High Performance Computing with Virtualization

Overview

Although originally focused on resource sharing, current virtual machine (VM) technologies provide a wide range of benefits such as ease of management, system security, performance isolation, checkpoint/restart and live migration. Cluster-based High Performance Computing can take advantage of these desirable features of virtual machines, which is especially important when ultra-scale clusters are posing additional challenges on performance, scalability, system management, and administration of these systems.

Description

In spite of such advantages, VM technologies have not yet been widely adopted in performance critical areas including HPC. This is mainly due to:

Virtualization overhead: To ensure system integrity, the virtual machine monitor (VMM) has to trap and process privileged operations from the guest VMs. This overhead is especially visible for I/O virtualization, where the VMM or a privileged host OS has to intervene every I/O operation. This added overhead is not favored by HPC applications where communication performance may be critical. Moreover, memory consumption for VM-based environment is also a concern because a physical box is usually hosting several guest virtual machines.
Management Efficiency: Though it is possible to utilize VMs as static computing environments and run applications in pre-configured systems, high performance computing cannot fully benefit from VM technologies unless there exists a management framework which helps to map VMs to physical machines, dynamically distribute VM OS images to physical machines, boot-up and shutdown VMs with low overhead in cluster environments.
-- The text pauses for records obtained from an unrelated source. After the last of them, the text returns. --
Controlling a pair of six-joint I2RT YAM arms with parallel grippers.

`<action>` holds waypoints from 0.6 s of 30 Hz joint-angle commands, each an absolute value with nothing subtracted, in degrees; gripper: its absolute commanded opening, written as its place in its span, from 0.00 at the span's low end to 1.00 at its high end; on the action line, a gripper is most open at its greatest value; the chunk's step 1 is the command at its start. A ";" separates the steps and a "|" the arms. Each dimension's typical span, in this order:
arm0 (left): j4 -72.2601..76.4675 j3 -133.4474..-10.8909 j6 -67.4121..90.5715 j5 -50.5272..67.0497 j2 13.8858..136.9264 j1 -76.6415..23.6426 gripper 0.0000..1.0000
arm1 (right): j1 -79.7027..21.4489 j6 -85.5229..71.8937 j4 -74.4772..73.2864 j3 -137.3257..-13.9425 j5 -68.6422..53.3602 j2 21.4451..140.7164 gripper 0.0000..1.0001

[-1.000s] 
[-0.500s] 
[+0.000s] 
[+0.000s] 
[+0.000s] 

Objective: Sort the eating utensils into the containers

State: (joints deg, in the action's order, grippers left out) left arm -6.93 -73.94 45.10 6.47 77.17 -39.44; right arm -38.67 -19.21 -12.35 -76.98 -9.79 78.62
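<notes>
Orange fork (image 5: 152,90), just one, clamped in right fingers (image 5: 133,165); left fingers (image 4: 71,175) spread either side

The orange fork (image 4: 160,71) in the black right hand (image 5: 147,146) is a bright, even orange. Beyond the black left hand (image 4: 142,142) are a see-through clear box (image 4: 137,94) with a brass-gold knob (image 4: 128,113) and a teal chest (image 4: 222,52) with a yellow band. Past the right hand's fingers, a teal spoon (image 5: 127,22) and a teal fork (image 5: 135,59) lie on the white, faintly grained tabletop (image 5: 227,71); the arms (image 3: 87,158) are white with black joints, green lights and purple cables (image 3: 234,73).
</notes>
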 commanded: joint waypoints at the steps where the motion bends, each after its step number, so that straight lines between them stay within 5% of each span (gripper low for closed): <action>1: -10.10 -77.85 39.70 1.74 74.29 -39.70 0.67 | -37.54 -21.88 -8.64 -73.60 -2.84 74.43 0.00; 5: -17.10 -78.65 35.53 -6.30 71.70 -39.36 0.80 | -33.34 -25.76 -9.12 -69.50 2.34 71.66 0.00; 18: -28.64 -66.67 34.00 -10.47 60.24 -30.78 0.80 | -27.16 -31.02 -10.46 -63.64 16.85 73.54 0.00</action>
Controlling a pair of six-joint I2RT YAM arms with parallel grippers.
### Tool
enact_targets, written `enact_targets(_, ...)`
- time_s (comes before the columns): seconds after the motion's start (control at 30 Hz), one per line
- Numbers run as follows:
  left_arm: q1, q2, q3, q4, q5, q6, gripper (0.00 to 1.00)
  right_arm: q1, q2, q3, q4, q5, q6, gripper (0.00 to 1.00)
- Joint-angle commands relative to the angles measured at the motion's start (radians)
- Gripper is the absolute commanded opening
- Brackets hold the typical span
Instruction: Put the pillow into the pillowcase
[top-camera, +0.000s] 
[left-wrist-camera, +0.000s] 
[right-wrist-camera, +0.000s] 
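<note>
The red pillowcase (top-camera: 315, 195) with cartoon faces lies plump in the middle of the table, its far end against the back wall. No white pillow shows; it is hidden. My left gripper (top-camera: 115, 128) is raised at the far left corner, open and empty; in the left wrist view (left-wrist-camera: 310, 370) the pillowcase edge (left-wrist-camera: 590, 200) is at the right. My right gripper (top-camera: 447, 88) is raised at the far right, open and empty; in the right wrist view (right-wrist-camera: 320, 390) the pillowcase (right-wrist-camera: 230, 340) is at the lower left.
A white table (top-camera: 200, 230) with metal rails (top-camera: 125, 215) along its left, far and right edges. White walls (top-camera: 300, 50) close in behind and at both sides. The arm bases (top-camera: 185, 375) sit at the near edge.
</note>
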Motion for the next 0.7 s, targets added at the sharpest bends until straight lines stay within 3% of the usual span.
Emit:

This project, in collaboration with Dr. Jiuxing Liu and Dr. Bulent Abali from the IBM T. J. Waston Research Center, focused on low overhead I/O operation in Virtual Machine environment. Current objectives of this project are two folds:

High Performance I/O in VM environment: we are exploring VMM-bypass I/O, which bypasses the virtual machine monitor (VMM) for time critical I/O operations by taking advantage of the OS-bypass features which are available with most of the high performance interconnects. The early results on this direction are presented in "High Performance VMM-bypass I/O in Virtual Machines". Our prototype XenIB, virtualizes InfiniBand in Xen VM environment. Currently the code is maintained through IBM Linux Technology Center and can be accessed using mercurial from: http://xenbits.xensource.com/ext/xen-smartio.hg. We are working on migration and checkpointing support for XenIB.
Efficient VM-based Computing Platform: we are exploring the possibility to build a VM-based cluster computing platform for HPC applications. Design issues include: minimized and customized VMs, management and distribution of VM images, and efficient job scheduling in VM computing environment. Some of our early results show that applications using MVAPICH can run in VM environment with very little overhead compared to native, non-virtualized environment.

Results

Our testbed is an eight node InfiniBand cluster. Each node in the cluster is equipped with dual Intel Xeon 3.0GHz CPUs, 2 GB of memory and a Mellanox MT23108 PCI-X InfiniBand HCA. For VM-based environments, we use Xen 3.0. The Xen domain0 hosts RedHat AS4 with kernel 2.6.12 with 256MB memory. All user domains are running with a single virtual CPU and 896 MB memory, which allows two DomUs per physical machine. Each guest OS in DomUs uses the 2.6.12 kernel. The OS is derived from ttylinux, with minimum changes in order to host MPI applications. In the native environment, we use RedHat AS4 with SMP mode.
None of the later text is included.